Hammer and Amelia was seated on the sofa. The others sat in chairs around them. “How did you get her so fast?” asked Jenay.
“She had just left the tarmac maybe five minutes if that long and was heading to Jericho. Since it was my plane, I ordered it back to Montreal. Then I boarded the plane and we flew here. My team did determine that it was an A.I. program impersonating you, Big Daddy. That lie won’t go unnoticed again.”
“What about all the other lies?” asked Mick.
“What lies?” asked Amelia.
“We believe Aristotle is after you, too, Millie,” said Charles. “But Hammer hasn’t acknowledged that.”
Amelia was shocked by the invoking of her name. “Why would you think he’s after me?”
“Because he’s targeting Sinatra women, or in Bella and Ursula’s case, Sinatra-adjacent women. Not just Mick’s ladies like we thought. Jenay is a great case in point on that. And then he snatches Gloria. The man that held her, Jake Fordham, said Aristotle said something about Gloria bothering with the wrong client this time. But Glo doesn’t have clients. She has a restaurant. She has customers.”
“But I own a private eye agency. I have clients,” said Amelia.
“Right,” said Charles.
“Are you saying Aristotle was a one of Millie’s clients?” asked Hammer.

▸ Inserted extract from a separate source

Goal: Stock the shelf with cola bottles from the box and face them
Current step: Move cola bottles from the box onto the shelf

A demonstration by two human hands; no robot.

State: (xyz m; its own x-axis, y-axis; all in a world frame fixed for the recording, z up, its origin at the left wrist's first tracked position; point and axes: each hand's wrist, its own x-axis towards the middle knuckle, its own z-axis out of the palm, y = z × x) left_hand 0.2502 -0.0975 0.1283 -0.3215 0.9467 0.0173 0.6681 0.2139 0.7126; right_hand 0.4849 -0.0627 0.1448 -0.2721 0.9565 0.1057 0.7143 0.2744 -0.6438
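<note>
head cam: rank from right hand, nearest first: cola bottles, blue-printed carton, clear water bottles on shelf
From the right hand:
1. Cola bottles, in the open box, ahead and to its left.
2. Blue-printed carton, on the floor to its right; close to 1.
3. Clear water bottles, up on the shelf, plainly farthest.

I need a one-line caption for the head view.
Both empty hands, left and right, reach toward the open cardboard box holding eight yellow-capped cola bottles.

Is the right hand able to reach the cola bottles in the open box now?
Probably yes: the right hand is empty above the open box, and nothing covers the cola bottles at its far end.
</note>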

Mick pulled up a photo of Rittenhauser and showed it to Amelia and Hammer. “Recognize him?”
Neither did. “Is this Aristotle?” Hammer asked.
“That’s Roger Rittenhauser,” said Mick. “A tattoo artist from Jericho.”

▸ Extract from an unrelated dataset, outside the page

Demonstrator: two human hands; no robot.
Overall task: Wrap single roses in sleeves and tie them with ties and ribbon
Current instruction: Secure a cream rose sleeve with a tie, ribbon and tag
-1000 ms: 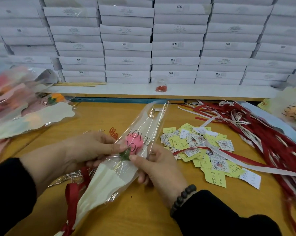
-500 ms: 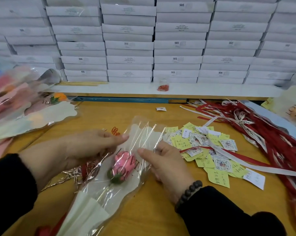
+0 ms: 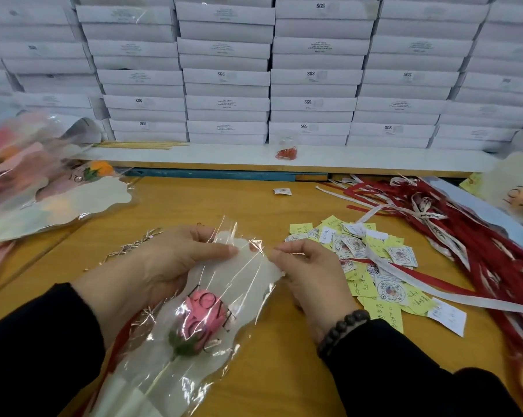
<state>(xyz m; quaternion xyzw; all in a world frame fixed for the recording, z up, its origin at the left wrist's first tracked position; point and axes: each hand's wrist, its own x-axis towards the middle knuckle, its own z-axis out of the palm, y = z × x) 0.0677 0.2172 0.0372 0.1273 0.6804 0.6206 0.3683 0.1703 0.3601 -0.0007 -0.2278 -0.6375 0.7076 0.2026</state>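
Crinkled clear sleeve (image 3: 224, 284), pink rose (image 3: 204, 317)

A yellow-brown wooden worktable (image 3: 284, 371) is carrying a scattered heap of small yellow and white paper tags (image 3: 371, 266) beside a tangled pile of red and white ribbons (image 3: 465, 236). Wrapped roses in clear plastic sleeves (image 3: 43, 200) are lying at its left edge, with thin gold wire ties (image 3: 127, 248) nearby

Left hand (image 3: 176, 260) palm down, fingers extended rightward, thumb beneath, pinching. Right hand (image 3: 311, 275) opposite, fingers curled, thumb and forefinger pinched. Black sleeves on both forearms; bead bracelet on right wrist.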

Hammer frowned. “And you think this is Aristotle?”
“Yes. And he apparently knows you call him that nickname because when he phoned to let me know he had Gloria, he called himself Aristotle too.” Then Mick stared at Hammer. “Where did that name come from?”

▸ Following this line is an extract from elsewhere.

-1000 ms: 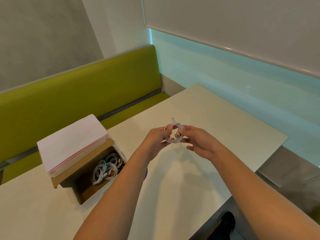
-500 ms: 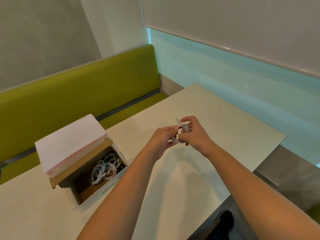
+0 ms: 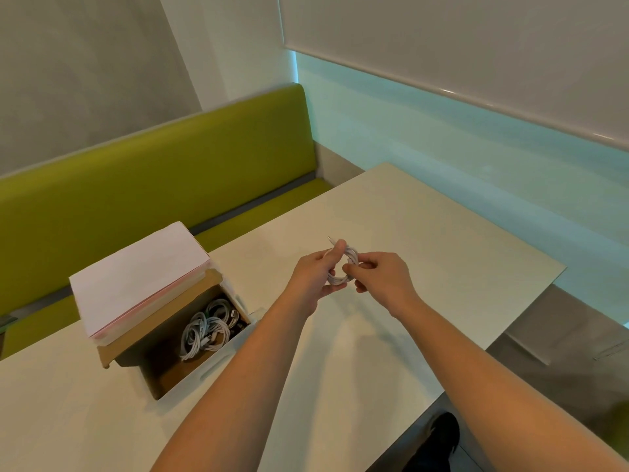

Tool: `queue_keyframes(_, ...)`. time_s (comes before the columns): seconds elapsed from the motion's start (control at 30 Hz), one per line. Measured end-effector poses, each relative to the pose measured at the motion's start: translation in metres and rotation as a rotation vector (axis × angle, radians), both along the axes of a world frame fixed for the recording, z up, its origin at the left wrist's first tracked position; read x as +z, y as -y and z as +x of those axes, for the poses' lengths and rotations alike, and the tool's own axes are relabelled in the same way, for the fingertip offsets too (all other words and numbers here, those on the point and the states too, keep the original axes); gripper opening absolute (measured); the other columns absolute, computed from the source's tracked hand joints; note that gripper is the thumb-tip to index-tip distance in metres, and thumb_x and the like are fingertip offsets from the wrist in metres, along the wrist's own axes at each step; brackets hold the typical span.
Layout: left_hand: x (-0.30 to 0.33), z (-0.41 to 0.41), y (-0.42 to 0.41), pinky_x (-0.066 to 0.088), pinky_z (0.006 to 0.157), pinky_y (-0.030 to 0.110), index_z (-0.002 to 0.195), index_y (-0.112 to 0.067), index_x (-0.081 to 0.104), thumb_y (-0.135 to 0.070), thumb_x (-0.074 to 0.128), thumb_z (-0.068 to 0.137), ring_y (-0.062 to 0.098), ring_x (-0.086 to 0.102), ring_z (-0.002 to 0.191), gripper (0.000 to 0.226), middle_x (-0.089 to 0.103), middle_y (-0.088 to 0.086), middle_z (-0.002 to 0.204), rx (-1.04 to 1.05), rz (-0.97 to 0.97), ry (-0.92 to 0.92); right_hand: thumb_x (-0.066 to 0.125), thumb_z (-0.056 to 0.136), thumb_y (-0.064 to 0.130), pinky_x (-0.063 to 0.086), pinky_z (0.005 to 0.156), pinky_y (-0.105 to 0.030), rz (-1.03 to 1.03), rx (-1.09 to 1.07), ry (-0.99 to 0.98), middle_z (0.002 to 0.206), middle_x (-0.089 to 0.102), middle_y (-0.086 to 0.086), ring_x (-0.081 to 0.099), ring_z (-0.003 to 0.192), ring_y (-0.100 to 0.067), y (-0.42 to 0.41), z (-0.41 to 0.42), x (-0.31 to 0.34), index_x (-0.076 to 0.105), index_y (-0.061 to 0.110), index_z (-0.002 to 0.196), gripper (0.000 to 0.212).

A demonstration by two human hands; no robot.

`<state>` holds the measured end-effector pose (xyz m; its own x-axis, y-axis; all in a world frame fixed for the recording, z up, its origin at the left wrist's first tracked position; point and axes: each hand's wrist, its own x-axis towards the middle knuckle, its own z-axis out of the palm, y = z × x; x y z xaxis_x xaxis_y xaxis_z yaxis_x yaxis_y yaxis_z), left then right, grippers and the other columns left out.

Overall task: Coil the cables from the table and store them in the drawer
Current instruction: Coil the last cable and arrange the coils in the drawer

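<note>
At mid-frame, above the pale table, the left hand and right hand both pinch a small white coiled cable (one plug end pokes up past the left thumb). At lower left, the open cardboard drawer already holds white cable coils.

No lettering, label, brand mark or number can be read anywhere in the scene: the white sheets stacked at nine o'clock show a blank top face, and the cardboard drawer beneath carries no legible print.
</note>
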<state>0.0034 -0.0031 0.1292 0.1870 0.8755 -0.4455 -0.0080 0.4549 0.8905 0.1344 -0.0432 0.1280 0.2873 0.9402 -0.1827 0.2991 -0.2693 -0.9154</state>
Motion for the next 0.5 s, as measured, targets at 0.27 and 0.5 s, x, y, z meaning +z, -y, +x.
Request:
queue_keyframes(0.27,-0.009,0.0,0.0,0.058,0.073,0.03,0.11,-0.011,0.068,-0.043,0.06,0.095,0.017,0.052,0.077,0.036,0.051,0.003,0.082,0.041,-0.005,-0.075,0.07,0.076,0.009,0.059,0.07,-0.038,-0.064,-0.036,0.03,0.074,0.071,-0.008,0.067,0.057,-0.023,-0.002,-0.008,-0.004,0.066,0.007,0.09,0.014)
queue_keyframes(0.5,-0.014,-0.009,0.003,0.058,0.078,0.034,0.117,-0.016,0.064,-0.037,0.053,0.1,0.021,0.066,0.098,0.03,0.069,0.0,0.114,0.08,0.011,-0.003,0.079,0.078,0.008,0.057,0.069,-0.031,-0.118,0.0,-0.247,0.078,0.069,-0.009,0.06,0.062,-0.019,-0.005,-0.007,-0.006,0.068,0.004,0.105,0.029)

Hammer exhaled. “He evaded us for years. We considered him brilliant. Thus Aristotle.”
“Why not Eistein? He’s the brilliant one.”
“We already have file open on an Eistein. Totally unrelated to this matter.”
“What are the chances of Gloria meeting a tutor that they nicknamed Aristotle and you nicknaming our nemesis Aristotle?” asked Charles. “That’s a little too much serendipity for me.”
“I suspect,” said Hammer, “that Gloria’s Aristotle works for our Aristotle and our Aristotle told him to constantly quote the philosopher so that they can give him that nickname. He’s done it before in other cases.”
They all looked at each other. “It’s like he’s playing a higher version of chest,” said a disgusted Mick, “while we can’t even get off the checkers board. Like he’s playing with gold medallions and we’re playing with Monopoly money. I don’t like this shit.”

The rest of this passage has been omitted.